Identifying next horizon opportunities
Finding a great match hinges on a lot more than happenstance at Cisco Investments.
The organization deploys dedicated teams to determine the best investment opportunities in various technology segments.
Each team is chartered with understanding everything within its particular bailiwick within Cisco. At the same time, they're also responsible for engaging with startups, partners and financial VCs - the objective being to cultivate a deep well of knowledge about what else is happening in their space.
Take the example of the Internet of Things. When Cisco started exploring IoT's potential earlier this decade, the company wasn't sure about the immediate opportunities it might offer its core businesses. But IoT represented an emerging market with huge potential. The question was where Cisco would participate. So it began investing - over 20 IoT-related startups in the first couple years - allowing Cisco to garner an invaluable store of knowledge. This knowledge helped contribute to the decision last year to acquire Jasper Technologies for $1.4 billion, a company that was not one of the businesses in Cisco's IoT portfolio. As Salvagno noted: "Cisco's knowledge of IoT from its other investments aided us in helping to recognize the uniqueness of Jasper."

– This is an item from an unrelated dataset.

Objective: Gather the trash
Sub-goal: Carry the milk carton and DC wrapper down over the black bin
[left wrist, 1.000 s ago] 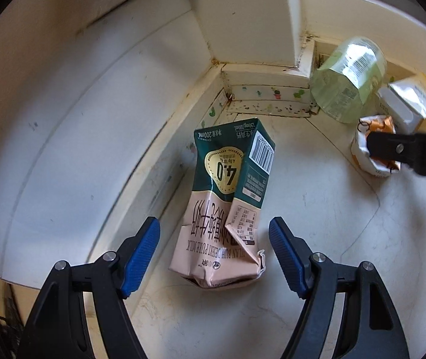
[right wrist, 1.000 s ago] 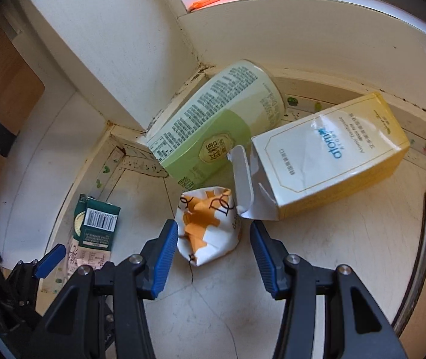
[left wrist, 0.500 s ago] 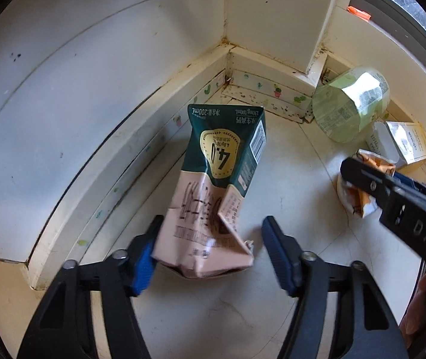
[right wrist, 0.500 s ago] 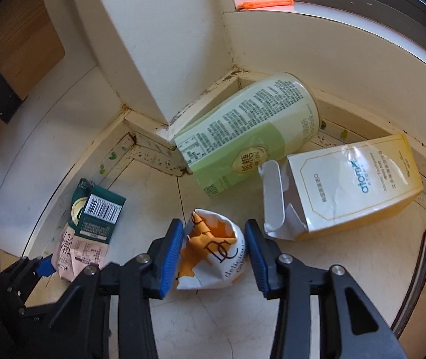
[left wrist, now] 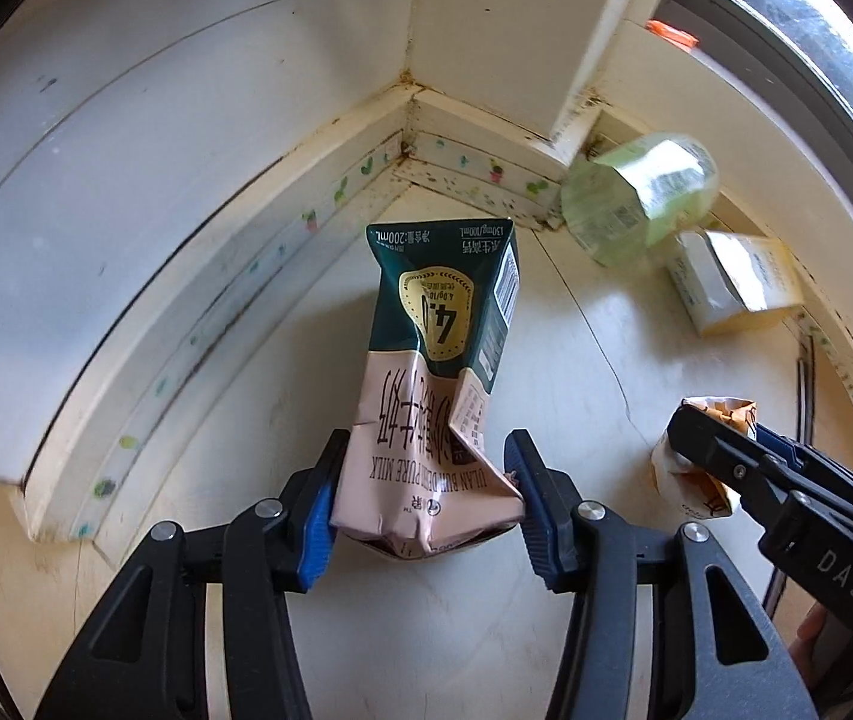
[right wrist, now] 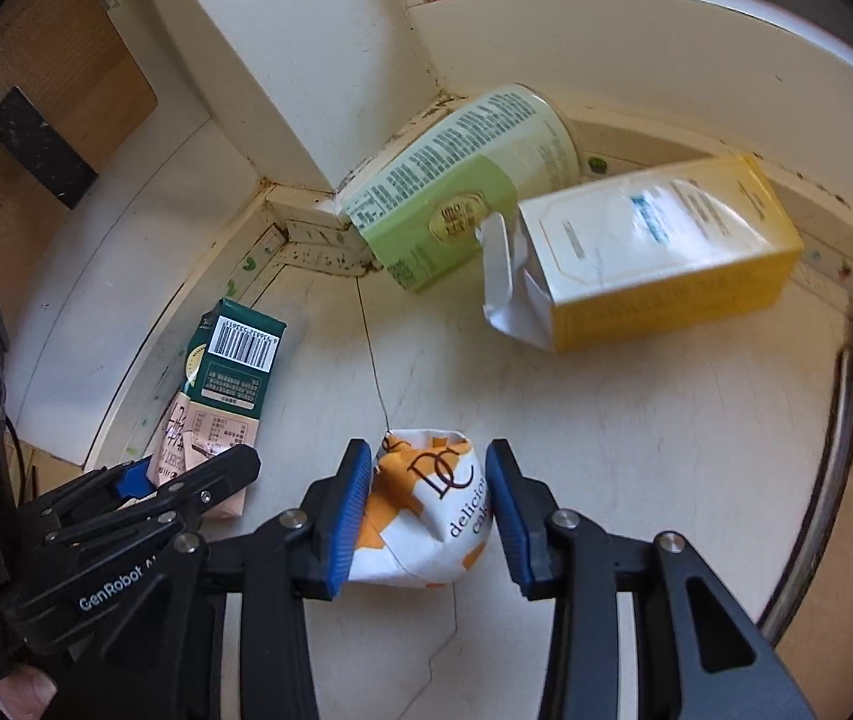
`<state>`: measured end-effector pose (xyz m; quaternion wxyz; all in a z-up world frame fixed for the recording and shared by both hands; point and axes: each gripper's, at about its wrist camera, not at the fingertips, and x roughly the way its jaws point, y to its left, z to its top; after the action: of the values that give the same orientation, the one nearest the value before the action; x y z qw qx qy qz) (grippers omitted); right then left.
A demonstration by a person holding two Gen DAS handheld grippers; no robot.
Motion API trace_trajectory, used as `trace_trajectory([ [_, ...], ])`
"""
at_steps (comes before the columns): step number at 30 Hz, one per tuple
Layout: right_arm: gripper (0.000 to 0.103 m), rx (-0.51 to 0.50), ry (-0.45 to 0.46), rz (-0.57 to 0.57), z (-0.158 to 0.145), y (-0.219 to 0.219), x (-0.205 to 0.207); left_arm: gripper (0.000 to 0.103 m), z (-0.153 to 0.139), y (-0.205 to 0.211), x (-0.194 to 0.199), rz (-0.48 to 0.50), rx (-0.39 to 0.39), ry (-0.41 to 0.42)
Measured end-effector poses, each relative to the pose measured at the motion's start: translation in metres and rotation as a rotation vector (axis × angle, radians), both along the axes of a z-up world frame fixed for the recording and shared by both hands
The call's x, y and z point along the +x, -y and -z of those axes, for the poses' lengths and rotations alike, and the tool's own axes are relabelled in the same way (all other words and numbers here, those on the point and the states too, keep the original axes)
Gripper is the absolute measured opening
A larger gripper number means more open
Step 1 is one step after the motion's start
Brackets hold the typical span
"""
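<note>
Left wrist view: left gripper (left wrist: 426, 507), jaws just closing, now pinching crumpled milk carton (left wrist: 438, 384) at its pink lower end, both pads touching it. Carton pointing toward the floor corner, seemingly lifted a little. Better to keep the squeeze firm and raise straight, since soft card may slip or fold.

Right wrist view: right gripper (right wrist: 429, 516), jaws also just closing, pressed on cake wrapper (right wrist: 426, 516) from both sides. Green cup (right wrist: 462, 192) and yellow box (right wrist: 654, 252) lying near the wall, untouched. Advisable to lift slowly, away from the box flap.
</note>
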<state>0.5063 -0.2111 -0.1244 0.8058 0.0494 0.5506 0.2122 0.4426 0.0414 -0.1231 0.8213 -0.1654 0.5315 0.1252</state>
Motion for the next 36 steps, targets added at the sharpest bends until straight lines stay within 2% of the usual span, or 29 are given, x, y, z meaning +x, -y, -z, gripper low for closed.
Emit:
trace_trajectory([
  [5, 0.040, 0.047, -0.016, 0.029, -0.009, 0.021, -0.028, 0.049, -0.010, 0.006, -0.029, 0.054, -0.009, 0.000],
  [8, 0.040, 0.063, -0.015, 0.041, -0.017, 0.020, -0.053, 0.049, -0.015, 0.033, -0.057, 0.094, -0.014, 0.001],
  [14, 0.039, 0.082, -0.025, 0.077, -0.030, 0.024, -0.106, 0.049, -0.022, 0.053, -0.107, 0.187, -0.047, 0.019],
  [21, 0.040, 0.072, -0.015, 0.118, -0.042, 0.008, -0.174, 0.049, -0.036, 0.050, -0.168, 0.263, -0.081, 0.056],
  [23, 0.039, 0.076, -0.004, 0.135, -0.057, 0.012, -0.202, 0.049, -0.044, 0.045, -0.191, 0.288, -0.085, 0.071],
  [30, 0.039, 0.084, 0.037, 0.200, -0.075, -0.018, -0.287, 0.049, -0.059, 0.029, -0.269, 0.377, -0.099, 0.099],
  [36, 0.039, 0.079, 0.049, 0.262, -0.079, -0.038, -0.358, 0.049, -0.065, 0.024, -0.334, 0.462, -0.110, 0.105],
])
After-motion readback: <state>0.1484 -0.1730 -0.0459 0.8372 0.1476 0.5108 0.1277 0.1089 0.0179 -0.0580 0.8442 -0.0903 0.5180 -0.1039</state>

More broadly, a potential next horizon opportunity comes in many forms. For example, Cisco is an investor in a startup that helps give enterprises visibility into what's happening around the dark web. Is that type of business representative of something that Cisco directly sells today? No, says Salvagno, but "as things in cybersecurity evolve, do we need to have visibility in terms of how you get intelligence about the dark web? The answer is yes."